Education: Bachelor of Technology
by Trudi Down
"I came to Canada for better opportunities and to advance my career in manufacturing engineering and management. The program is exactly what I wanted!"
Vlad Petkovic is describing the Bachelor of Technology degree program in Manufacturing offered by Hamilton's McMaster University and Mohawk College. A graduate of Belgrade's College of Mechanical Engineering, Vlad came to Canada from Serbia in 2002. He believes that when a Canadian employer sees a Canadian university on a résumé, it receives more attention than a college degree from overseas.
In Serbia, Petkovic worked for an engineering company as a mechanical engineering technologist doing AutoCAD designing and drafting.
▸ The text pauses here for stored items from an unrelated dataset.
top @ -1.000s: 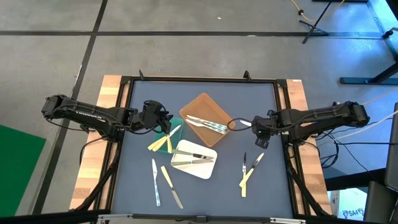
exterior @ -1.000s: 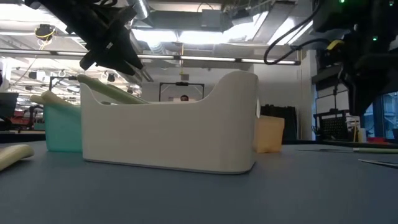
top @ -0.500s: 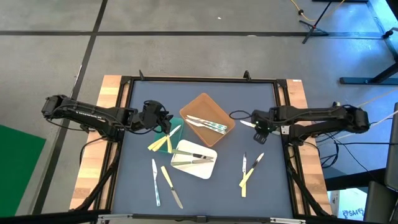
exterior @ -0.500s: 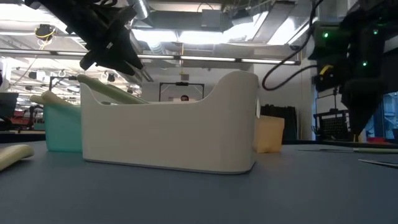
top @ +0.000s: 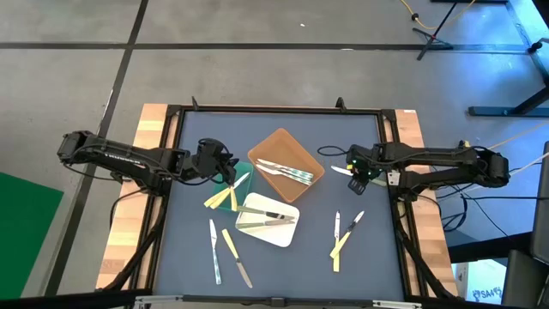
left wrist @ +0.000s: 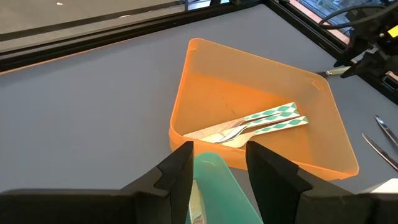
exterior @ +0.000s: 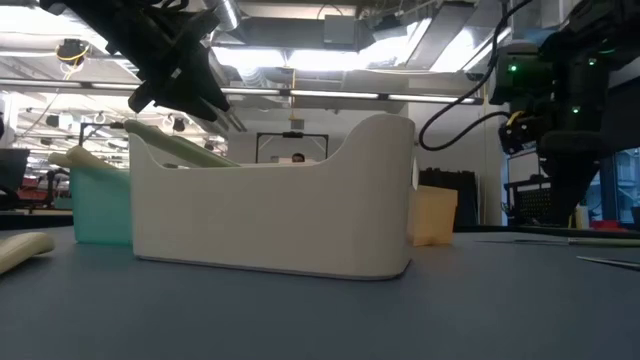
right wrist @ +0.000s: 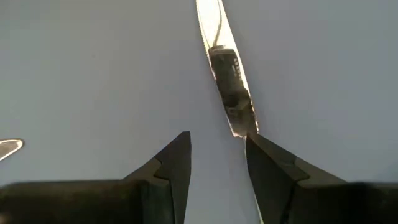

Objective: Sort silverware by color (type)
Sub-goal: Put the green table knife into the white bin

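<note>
Fingers (right wrist: 177, 163) of the right gripper (right wrist: 217, 165) stand apart and empty over the blue mat, with a knife (right wrist: 225, 74) lying just ahead, its long axis running straight away between them, so a short reach forward meets it. From above, this knife (top: 340, 170) lies beside the brown tray (top: 283, 146), far nearer the right gripper (top: 356, 171) than the left gripper (top: 230, 168), which hangs, fingers apart, over the green tray (left wrist: 217, 190). Only the overhead view shows the remaining scattered cutlery (top: 226, 251).
</note>
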Robot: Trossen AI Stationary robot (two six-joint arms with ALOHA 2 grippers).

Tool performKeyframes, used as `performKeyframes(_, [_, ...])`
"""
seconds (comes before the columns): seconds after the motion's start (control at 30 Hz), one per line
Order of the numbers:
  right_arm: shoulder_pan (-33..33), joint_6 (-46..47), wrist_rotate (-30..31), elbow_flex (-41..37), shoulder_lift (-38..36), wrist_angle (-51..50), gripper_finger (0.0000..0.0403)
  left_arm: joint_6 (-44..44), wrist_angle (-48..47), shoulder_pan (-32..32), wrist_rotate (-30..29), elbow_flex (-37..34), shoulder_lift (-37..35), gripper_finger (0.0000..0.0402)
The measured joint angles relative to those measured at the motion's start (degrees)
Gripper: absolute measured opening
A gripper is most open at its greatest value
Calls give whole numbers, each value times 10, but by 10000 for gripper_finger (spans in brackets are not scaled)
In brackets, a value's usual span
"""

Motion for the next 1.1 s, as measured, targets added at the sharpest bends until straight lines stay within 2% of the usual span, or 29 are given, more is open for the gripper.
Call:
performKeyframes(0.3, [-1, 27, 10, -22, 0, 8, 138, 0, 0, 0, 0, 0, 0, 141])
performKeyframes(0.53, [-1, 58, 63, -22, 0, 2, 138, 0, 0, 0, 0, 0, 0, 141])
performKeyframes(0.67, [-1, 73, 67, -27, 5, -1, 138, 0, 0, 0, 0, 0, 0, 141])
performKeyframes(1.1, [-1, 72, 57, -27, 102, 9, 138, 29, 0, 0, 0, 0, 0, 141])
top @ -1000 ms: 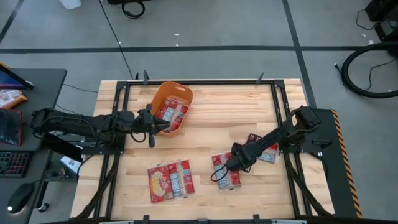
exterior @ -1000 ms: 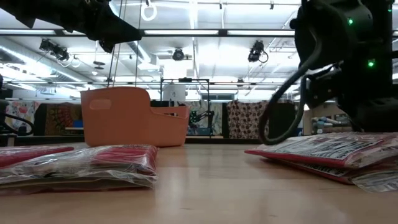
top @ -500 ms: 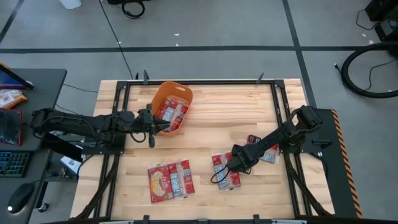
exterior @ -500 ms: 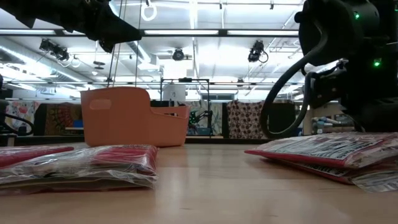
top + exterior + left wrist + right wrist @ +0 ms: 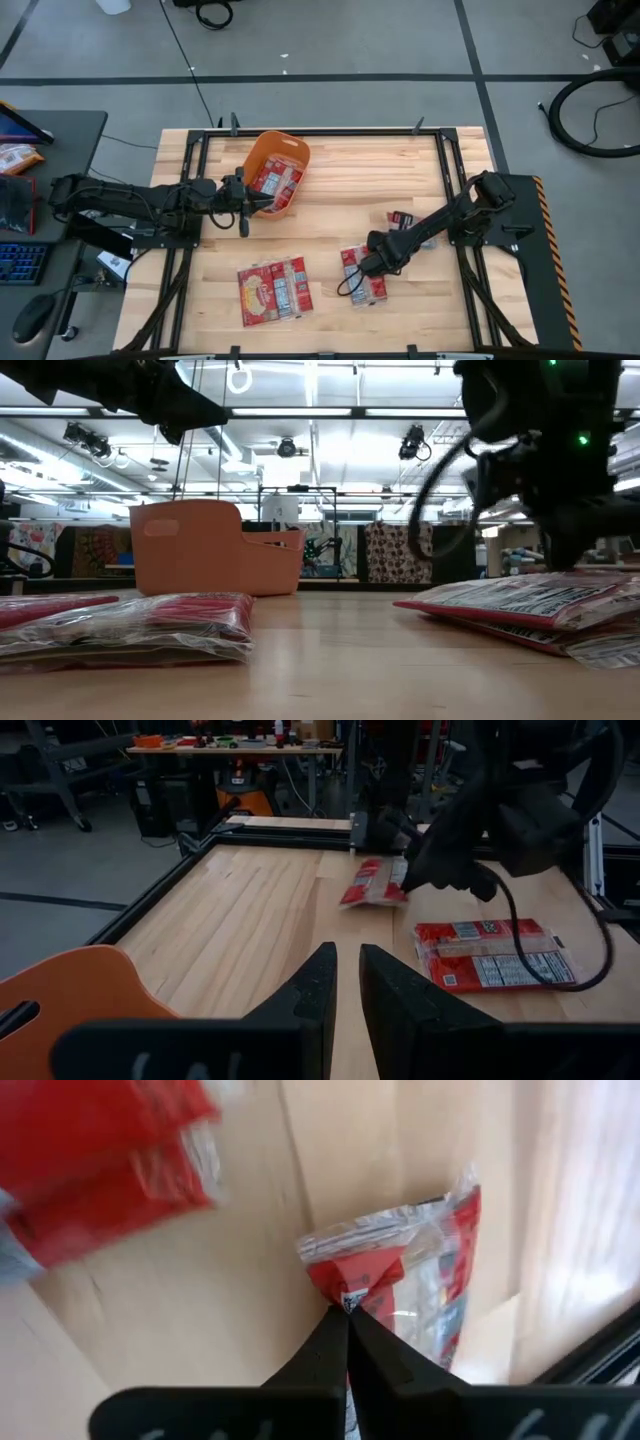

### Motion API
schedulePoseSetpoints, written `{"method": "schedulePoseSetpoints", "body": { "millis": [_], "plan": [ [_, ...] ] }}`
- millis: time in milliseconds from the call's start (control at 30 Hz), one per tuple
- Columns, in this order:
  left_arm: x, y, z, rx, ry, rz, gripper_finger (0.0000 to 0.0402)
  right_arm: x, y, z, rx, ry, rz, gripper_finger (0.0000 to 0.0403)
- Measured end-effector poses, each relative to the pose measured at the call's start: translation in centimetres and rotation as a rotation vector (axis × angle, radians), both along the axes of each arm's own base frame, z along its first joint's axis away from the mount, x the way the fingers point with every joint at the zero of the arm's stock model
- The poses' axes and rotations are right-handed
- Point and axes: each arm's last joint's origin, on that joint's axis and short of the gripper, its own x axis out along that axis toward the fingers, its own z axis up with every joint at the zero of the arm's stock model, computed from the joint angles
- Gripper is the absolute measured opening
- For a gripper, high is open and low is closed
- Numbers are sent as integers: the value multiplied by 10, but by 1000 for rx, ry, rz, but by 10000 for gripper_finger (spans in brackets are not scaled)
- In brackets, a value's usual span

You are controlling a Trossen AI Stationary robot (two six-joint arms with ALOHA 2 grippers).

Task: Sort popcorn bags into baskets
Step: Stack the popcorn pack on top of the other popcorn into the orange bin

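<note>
The pale wooden table carries the orange plastic tub, with red flat popcorn packets inside. The left gripper waits beside the tub, nearly closed, grasping nothing. The right gripper is clenched on the corner of one red packet.

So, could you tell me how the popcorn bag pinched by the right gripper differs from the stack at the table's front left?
The pinched bag is a single packet, crumpled where the shut right gripper grips its edge; the front-left stack is several bags lying flat side by side, untouched. The pinched bag sits on the right side of the table, the stack on the left. Both are red packets with pale panels.
</note>
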Motion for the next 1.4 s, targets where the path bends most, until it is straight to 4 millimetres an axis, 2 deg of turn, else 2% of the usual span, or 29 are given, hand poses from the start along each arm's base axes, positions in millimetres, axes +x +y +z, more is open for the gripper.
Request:
{"method": "schedulePoseSetpoints", "body": {
  "millis": [267,600,767,1133,1400],
  "plan": [
    [0,0,0,0,1,0,52,12,2,25,-106,-47,59,4],
    [0,0,0,0,0,0,52,22,3,40,-194,-116,139,2],
    [0,0,0,0,0,0,52,32,4,55,-271,-173,203,2],
    [0,0,0,0,0,0,52,64,5,107,-456,-355,349,2],
    [0,0,0,0,0,0,52,90,-8,119,-473,-449,437,2]
  ]
}}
In order to gain Canadian educational qualifications he is taking his Bachelor of Technology in Manufacturing classes part-time in the evenings while holding a fulltime job. He will receive his degree in December.
The Bachelor of Technology in Manufacturing program was launched in 1997. It has proven to be so successful that the partnership between McMaster University and Mohawk College has recently been expanded. A Civil Engineering Infrastructure Technology program and a Computing and Information Technology program were added. And a four-year combined diploma/degree program designed for entry directly from high school will start in September 2007.
In addition to advanced studies in technology, the programs include management courses. Business topics range from economics and marketing to the management of projects, human resources, IT and finances.
The Bachelor of Technology degree completion program is designed for technologists who have a community college diploma, and internationally trained professionals with an appropriate equivalent education. Courses are available on a full-time or part-time basis. Graduates receive a university degree in technology from McMaster University. Two 4-month co-op placements (for students who are not employed) provide on-the-job experience to support and expand on class work.
The Manufacturing Technology program is for graduates from manufacturing, mechanical, and industrial engineering technology programs. Civil Engineering Infrastructure Technology will interest civil engineering, construction engineering, and architectural technology graduates. Computing and Information Technology will appeal to software or network engineers and to computer engineering technologists. "I took the program to help advance my career," says Tony Hamilton, a marine engineering graduate from the Cork Institute of Technology in Ireland. The networking that goes on in the classroom is an added bonus, he says. "There is a good mix of students, ages and expertise in the classes. There is lots of sharing."